## What this task involves
Only an exact reprint of all the data is acceptable.

## The data
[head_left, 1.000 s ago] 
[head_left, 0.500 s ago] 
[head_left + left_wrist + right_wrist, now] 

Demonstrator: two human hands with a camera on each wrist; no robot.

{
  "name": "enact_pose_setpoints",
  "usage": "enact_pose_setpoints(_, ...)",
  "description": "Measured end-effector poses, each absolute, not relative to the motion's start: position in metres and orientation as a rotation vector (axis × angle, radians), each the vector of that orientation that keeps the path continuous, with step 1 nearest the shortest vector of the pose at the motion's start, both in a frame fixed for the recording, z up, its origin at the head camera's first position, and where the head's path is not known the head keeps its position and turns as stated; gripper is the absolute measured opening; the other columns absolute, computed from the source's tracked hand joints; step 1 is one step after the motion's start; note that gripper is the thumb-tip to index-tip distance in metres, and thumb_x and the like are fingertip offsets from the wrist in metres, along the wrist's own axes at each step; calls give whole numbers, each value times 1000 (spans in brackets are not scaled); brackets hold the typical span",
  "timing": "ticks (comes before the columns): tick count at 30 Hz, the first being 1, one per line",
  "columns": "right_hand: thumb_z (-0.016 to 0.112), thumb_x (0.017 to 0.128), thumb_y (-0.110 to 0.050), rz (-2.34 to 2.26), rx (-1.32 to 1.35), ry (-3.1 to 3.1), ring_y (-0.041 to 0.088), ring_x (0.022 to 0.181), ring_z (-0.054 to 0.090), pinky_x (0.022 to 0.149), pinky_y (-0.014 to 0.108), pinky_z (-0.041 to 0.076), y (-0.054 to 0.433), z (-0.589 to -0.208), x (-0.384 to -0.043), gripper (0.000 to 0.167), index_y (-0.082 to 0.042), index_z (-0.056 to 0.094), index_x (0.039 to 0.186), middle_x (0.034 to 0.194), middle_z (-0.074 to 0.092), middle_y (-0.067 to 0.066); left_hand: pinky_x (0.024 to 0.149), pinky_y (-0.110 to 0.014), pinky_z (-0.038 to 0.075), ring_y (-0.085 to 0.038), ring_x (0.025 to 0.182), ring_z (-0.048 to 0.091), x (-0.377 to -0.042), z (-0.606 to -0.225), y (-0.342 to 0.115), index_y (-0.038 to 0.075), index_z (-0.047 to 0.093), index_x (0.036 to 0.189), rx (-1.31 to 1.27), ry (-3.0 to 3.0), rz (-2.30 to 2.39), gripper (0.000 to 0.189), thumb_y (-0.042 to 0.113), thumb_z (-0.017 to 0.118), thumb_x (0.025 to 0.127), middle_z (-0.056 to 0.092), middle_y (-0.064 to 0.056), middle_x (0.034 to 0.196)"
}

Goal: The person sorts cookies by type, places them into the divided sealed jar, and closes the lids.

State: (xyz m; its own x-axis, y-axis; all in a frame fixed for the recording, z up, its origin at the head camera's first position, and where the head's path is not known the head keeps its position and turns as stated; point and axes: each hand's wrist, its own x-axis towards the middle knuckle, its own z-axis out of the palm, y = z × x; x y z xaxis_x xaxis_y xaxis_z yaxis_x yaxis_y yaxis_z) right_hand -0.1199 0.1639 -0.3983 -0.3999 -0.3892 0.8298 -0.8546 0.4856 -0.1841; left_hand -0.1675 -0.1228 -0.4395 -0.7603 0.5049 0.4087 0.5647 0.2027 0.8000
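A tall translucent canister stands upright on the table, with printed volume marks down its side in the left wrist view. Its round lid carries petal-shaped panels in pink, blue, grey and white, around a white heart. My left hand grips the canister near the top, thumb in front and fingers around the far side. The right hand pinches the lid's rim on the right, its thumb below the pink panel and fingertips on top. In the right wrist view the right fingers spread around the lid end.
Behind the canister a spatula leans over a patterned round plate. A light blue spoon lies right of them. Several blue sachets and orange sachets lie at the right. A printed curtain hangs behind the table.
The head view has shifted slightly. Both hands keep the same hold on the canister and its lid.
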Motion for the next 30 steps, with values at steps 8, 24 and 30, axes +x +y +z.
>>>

## Your response
[head_left, 1.000 s ago] 
[head_left, 0.500 s ago] 
[head_left + left_wrist + right_wrist, now] 

Demonstrator: two human hands with a camera on each wrist; no robot.

{
  "name": "enact_pose_setpoints",
  "usage": "enact_pose_setpoints(_, ...)",
  "description": "Measured end-effector poses, each absolute, not relative to the motion's start: position in metres and orientation as a rotation vector (axis × angle, radians), each the vector of that orientation that keeps the path continuous, with step 1 nearest the shortest vector of the pose at the motion's start, both in a frame fixed for the recording, z up, its origin at the head camera's first position, and where the head's path is not known the head keeps its position and turns as stated; gripper is the absolute measured opening; the other columns absolute, computed from the source's tracked hand joints; step 1 is one step after the motion's start; note that gripper is the thumb-tip to index-tip distance in metres, and thumb_x and the like are fingertip offsets from the wrist in metres, along the wrist's own axes at each step; calls give whole numbers, each value times 1000 (spans in brackets are not scaled); brackets hold the typical span",
  "timing": "ticks (comes before the columns): tick count at 30 Hz, the first being 1, one per line",
  "columns": "right_hand: thumb_z (-0.016 to 0.112), thumb_x (0.017 to 0.128), thumb_y (-0.110 to 0.050), rz (-2.34 to 2.26), rx (-1.32 to 1.35), ry (-3.1 to 3.1), ring_y (-0.041 to 0.088), ring_x (0.022 to 0.181), ring_z (-0.054 to 0.090), pinky_x (0.022 to 0.149), pinky_y (-0.014 to 0.108), pinky_z (-0.041 to 0.076), y (-0.054 to 0.433), z (-0.589 to -0.208), x (-0.384 to -0.043), gripper (0.000 to 0.167), index_y (-0.082 to 0.042), index_z (-0.056 to 0.094), index_x (0.039 to 0.186), middle_x (0.034 to 0.194), middle_z (-0.074 to 0.092), middle_y (-0.067 to 0.066); left_hand: pinky_x (0.024 to 0.149), pinky_y (-0.110 to 0.014), pinky_z (-0.038 to 0.075), ring_y (-0.085 to 0.038), ring_x (0.025 to 0.182), ring_z (-0.048 to 0.091), x (-0.377 to -0.042), z (-0.606 to -0.225), y (-0.342 to 0.115), index_y (-0.038 to 0.075), index_z (-0.047 to 0.093), index_x (0.036 to 0.189), rx (-1.31 to 1.27), ry (-3.0 to 3.0), rz (-2.30 to 2.39), gripper (0.000 to 0.189), thumb_y (-0.042 to 0.113), thumb_z (-0.017 to 0.118), thumb_x (0.025 to 0.127), middle_z (-0.056 to 0.092), middle_y (-0.064 to 0.056), middle_x (0.034 to 0.196)"
}

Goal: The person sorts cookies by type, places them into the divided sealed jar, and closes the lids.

State: (xyz m; its own x-axis, y-axis; all in a frame fixed for the recording, z up, its origin at the head camera's first position, and where the head's path is not known the head keeps its position and turns as stated; point and axes: each hand's wrist, its own x-axis towards the middle knuckle, its own z-axis out of the palm, y = z × x; x y z xaxis_x xaxis_y xaxis_z yaxis_x yaxis_y yaxis_z) right_hand -0.1199 0.1639 -0.3983 -0.3999 -0.3892 0.8298 -0.8546 0.4856 -0.1841; left_hand -0.1675 -0.1228 -0.4395 -0.7603 0.5049 0.4087 0.5647 0.2027 0.8000
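A tall translucent canister stands upright on the table, with printed volume marks down its side in the left wrist view. Its round lid carries petal-shaped panels in pink, blue, grey and white, around a white heart. My left hand grips the canister near the top, thumb in front and fingers around the far side. The right hand pinches the lid's rim on the right, its thumb below the pink panel and fingertips on top. In the right wrist view the right fingers spread around the lid end.
Behind the canister a spatula leans over a patterned round plate. A light blue spoon lies right of them. Several blue sachets and orange sachets lie at the right. A printed curtain hangs behind the table.
The head view has shifted slightly. Both hands keep the same hold on the canister and its lid.
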Motion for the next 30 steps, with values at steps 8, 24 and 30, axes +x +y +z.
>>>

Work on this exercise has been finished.